• **Instructions for the task**
Give back every line of the material exactly, as it appears below.

--- Dataset excerpt ---

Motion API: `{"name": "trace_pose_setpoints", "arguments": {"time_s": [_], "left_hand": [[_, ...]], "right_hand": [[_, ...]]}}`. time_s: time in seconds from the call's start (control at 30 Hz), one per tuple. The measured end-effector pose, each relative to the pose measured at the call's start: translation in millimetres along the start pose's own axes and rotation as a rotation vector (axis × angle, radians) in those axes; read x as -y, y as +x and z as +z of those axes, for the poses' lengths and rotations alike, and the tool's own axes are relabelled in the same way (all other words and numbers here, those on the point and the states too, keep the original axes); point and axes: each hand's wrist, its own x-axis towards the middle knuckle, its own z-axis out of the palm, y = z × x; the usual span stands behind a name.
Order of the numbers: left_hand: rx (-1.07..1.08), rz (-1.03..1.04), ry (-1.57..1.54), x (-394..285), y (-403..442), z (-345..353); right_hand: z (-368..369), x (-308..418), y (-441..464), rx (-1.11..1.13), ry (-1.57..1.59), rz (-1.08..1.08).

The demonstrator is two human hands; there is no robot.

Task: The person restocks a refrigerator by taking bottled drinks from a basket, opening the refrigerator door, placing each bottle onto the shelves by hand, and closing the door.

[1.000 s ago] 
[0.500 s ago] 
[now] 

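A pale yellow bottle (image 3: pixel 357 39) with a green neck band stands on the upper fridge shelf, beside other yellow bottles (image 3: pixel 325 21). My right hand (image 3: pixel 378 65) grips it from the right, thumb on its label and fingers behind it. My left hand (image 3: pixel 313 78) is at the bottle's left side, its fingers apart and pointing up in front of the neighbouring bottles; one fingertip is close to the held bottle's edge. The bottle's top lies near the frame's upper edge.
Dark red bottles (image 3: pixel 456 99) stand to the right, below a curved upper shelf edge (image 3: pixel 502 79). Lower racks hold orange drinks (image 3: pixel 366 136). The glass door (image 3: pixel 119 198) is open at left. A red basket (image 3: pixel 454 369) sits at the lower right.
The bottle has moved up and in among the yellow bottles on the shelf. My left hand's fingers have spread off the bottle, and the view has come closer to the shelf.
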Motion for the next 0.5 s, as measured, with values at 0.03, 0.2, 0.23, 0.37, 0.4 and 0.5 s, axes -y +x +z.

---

• **Response to this task**
Motion API: `{"name": "trace_pose_setpoints", "arguments": {"time_s": [_], "left_hand": [[_, ...]], "right_hand": [[_, ...]]}}`. time_s: time in seconds from the call's start (control at 30 Hz), one per tuple. The measured end-effector pose, each relative to the pose measured at the call's start: translation in millimetres along the start pose's own axes and rotation as a rotation vector (axis × angle, radians) in those axes; read x as -y, y as +x and z as +z of those axes, for the poses' lengths and rotations alike, and the tool's own axes are relabelled in the same way (all other words and numbers here, those on the point and the states too, keep the original axes); point and axes: each hand's wrist, its own x-axis towards the middle knuckle, its own z-axis out of the palm, y = z × x; the usual span stands behind a name.
Order of the numbers: left_hand: rx (-1.07..1.08), rz (-1.03..1.04), ry (-1.57..1.54), x (-394..285), y (-403..442), z (-345..353); right_hand: z (-368..369), x (-308..418), y (-441..464), rx (-1.11..1.13), ry (-1.57..1.59), rz (-1.08..1.08).

The demonstrator is two human hands; there is no robot.

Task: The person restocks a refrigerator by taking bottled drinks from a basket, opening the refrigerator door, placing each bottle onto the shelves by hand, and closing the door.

[1.000 s ago] 
[0.500 s ago] 
[now] 

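A pale yellow bottle (image 3: pixel 357 39) with a green neck band stands on the upper fridge shelf, beside other yellow bottles (image 3: pixel 325 21). My right hand (image 3: pixel 378 65) grips it from the right, thumb on its label and fingers behind it. My left hand (image 3: pixel 313 78) is at the bottle's left side, its fingers apart and pointing up in front of the neighbouring bottles; one fingertip is close to the held bottle's edge. The bottle's top lies near the frame's upper edge.
Dark red bottles (image 3: pixel 456 99) stand to the right, below a curved upper shelf edge (image 3: pixel 502 79). Lower racks hold orange drinks (image 3: pixel 366 136). The glass door (image 3: pixel 119 198) is open at left. A red basket (image 3: pixel 454 369) sits at the lower right.
The bottle has moved up and in among the yellow bottles on the shelf. My left hand's fingers have spread off the bottle, and the view has come closer to the shelf.
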Motion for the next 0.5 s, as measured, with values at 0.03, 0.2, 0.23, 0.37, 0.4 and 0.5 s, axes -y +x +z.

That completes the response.